No documento, os bispos escrevem que o acesso aos sacramentos passa por “um processo de discernimento acompanhado por um pastor”. Ora, no ponto cinco, os bispos dizem, ao falarem do processo: “[…] pode-se propor o compromisso de viver em continência. A ‘Amoris laetitia’ não ignora as dificuldades desta opção (cf. nota 329) e deixa aberta a possibilidade de aceder ao sacramento da Reconciliação, quando se falhe nesse propósito (cf. nota 364, segundo o ensinamento de S. João Paulo ii ao Cardeal W. Baum, de 22/03/1996)”.

E continuam, no ponto seis: “Noutras circunstâncias mais complexas, e quando não se pôde obter uma declaração de nulidade, a opção mencionada pode não ser de facto factível. Não obstante, é igualmente possível um caminho de discernimento. Quando se chega a reconhecer que, num caso concreto, há limitações que atenuam a responsabilidade e a culpabilidade (cf. 301-302), particularmente quando uma pessoa considere que cairia numa ulterior falta, prejudicando os filhos da nova união, a ‘Amoris laetitia’ abre a possibilidade do acesso aos sacramentos da Reconciliação e da Eucaristia (cf. notas 336 e 351). Estes sacramentos, por sua vez, dispõem a pessoa a prosseguir amadurecendo e crescendo com a força da graça.”

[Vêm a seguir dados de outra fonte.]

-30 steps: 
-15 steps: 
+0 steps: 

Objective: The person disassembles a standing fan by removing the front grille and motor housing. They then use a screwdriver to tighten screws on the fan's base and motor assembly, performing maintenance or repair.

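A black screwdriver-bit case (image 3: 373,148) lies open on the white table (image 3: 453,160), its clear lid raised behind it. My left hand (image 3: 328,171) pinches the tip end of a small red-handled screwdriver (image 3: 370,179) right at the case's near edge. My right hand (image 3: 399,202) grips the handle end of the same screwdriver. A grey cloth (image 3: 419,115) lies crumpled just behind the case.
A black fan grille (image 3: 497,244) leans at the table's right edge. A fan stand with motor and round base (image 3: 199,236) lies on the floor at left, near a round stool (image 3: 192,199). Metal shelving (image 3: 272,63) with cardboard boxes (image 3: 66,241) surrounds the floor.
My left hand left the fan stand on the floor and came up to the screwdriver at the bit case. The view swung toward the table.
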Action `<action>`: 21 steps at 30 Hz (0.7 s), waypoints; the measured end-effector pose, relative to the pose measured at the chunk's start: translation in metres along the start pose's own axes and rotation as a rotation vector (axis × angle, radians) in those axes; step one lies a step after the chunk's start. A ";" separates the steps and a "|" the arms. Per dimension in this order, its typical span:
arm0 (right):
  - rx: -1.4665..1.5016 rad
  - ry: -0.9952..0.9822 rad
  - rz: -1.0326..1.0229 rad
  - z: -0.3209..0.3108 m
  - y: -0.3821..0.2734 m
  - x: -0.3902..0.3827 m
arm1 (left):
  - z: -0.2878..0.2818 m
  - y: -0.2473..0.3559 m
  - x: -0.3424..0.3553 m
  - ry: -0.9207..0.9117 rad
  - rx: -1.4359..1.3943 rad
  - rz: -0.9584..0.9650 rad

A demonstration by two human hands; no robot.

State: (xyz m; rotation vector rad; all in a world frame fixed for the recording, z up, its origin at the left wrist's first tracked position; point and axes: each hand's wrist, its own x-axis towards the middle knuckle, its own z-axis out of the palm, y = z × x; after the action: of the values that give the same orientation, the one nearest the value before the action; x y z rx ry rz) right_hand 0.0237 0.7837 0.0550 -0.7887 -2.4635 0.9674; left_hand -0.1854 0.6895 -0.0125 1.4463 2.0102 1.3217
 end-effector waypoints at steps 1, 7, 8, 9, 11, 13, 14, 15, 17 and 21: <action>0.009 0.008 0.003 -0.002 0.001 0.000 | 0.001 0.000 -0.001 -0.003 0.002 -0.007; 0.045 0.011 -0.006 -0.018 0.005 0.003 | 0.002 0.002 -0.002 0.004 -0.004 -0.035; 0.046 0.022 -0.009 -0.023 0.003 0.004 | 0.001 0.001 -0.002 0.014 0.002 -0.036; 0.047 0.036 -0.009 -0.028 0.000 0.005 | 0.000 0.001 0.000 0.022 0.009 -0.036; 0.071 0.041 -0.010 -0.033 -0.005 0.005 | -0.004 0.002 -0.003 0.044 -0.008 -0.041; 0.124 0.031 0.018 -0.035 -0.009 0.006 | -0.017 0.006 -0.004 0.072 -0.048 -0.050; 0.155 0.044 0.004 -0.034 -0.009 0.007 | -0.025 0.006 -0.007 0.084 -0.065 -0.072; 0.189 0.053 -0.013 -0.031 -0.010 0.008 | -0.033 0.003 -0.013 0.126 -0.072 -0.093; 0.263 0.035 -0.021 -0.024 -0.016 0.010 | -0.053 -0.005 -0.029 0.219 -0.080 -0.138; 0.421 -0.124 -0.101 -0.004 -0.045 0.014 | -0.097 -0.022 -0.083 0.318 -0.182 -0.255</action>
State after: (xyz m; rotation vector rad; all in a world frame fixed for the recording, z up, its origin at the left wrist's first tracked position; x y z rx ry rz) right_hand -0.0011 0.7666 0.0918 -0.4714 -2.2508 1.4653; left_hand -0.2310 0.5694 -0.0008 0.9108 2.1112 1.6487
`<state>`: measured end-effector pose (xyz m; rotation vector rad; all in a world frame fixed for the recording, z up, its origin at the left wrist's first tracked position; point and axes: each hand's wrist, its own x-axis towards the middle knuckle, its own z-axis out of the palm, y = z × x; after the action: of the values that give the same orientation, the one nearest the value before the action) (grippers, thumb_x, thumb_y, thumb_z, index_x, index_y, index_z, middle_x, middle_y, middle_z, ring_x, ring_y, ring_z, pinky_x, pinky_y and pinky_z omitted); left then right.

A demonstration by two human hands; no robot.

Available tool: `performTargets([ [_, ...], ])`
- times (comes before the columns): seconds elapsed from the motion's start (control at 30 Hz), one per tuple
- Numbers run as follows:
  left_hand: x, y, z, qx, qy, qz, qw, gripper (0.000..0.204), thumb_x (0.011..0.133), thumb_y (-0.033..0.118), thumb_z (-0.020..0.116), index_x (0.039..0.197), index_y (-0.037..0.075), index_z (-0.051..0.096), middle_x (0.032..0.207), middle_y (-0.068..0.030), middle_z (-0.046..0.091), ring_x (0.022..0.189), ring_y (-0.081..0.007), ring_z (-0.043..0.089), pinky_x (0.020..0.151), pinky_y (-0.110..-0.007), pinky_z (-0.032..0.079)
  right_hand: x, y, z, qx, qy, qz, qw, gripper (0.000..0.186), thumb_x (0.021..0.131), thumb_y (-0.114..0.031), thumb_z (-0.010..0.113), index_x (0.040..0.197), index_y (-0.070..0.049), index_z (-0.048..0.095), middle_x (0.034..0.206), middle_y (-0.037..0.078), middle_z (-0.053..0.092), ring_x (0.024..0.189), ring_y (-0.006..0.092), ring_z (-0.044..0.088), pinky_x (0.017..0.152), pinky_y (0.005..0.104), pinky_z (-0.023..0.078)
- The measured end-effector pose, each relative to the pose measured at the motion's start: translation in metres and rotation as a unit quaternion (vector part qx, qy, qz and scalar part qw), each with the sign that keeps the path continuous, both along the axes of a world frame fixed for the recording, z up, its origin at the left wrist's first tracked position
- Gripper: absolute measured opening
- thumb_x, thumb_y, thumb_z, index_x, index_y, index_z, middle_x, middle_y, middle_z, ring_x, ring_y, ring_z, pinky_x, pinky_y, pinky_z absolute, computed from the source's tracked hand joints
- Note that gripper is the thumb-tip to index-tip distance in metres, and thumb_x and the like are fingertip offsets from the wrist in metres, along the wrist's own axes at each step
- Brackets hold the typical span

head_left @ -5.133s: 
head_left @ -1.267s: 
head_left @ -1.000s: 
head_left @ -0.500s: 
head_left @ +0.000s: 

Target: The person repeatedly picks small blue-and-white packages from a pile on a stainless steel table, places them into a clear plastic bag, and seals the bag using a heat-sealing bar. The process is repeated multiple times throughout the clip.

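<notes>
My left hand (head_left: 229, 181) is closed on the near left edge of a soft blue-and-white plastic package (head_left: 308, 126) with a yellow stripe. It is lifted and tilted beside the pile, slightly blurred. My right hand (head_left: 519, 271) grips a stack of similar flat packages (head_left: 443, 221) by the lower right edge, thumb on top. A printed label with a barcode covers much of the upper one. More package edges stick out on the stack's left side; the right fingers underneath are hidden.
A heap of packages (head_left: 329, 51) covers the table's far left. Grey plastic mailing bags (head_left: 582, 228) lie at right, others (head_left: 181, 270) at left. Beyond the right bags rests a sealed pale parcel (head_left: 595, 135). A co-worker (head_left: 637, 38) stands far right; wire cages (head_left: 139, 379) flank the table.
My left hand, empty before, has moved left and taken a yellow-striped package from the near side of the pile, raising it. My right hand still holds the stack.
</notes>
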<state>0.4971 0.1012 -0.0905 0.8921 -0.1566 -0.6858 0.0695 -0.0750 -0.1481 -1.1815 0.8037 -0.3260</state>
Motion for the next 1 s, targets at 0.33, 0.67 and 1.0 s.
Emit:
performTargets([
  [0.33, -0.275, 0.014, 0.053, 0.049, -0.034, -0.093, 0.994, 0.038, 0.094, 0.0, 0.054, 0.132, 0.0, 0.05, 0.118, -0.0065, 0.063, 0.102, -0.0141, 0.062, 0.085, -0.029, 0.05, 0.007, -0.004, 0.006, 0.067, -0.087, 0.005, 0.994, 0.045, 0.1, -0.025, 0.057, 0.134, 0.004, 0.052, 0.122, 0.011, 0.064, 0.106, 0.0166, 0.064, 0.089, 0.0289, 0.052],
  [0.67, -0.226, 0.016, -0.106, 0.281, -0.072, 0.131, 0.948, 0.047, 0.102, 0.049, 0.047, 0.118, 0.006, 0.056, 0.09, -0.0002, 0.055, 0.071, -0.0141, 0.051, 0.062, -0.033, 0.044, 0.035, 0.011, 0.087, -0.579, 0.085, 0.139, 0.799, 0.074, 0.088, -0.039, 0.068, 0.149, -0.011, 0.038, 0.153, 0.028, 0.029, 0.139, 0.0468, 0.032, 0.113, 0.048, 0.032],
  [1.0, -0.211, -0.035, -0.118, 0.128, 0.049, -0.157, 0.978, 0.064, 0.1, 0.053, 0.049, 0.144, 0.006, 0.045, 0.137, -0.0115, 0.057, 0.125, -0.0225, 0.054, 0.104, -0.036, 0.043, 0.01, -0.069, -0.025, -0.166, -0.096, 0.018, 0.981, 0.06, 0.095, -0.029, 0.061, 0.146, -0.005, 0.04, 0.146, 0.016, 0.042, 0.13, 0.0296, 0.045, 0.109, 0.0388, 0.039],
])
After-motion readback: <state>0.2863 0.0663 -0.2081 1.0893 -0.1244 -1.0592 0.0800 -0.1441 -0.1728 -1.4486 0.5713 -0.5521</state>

Onde é que já lemos estas palavras? Na nota de D. Manuel Clemente. É nelas que o cardeal-patriarca de Lisboa se baseia para propor as “alíneas operativas” aos padres lisboetas.

Diga-se, para concluir, que a carta dos bispos argentinos foi enviada ao Papa pelos seus autores. “El escrito es muy bueno y explicita cabalmente el sentido del capitulo viii de Amoris laetitia. No hay otras interpretaciones. Y estoy seguro de que hará mucho bien”, respondeu-lhes. E a carta acabaria por integrar a documentação oficial da Igreja Católica. Ainda assim, nem todas as dioceses seguiram, para já, a visão de Lisboa. A arquidiocese de Braga pôs a tónica no acompanhamento personalizado e lançou um serviço de apoio aos divorciados recasados, admitindo o acesso aos sacramentos. A carta pastoral “Construir a Casa sobre a Rocha” admite a proposta de continência conjugal “quando as circunstâncias concretas de um casal o tornem factível, especialmente quando ambos sejam cristãos com um caminho sólido de fé”, lê-se no documento, que estabelece um mínimo de cinco anos de duração da nova união para se iniciar o caminho de acesso aos sacramentos.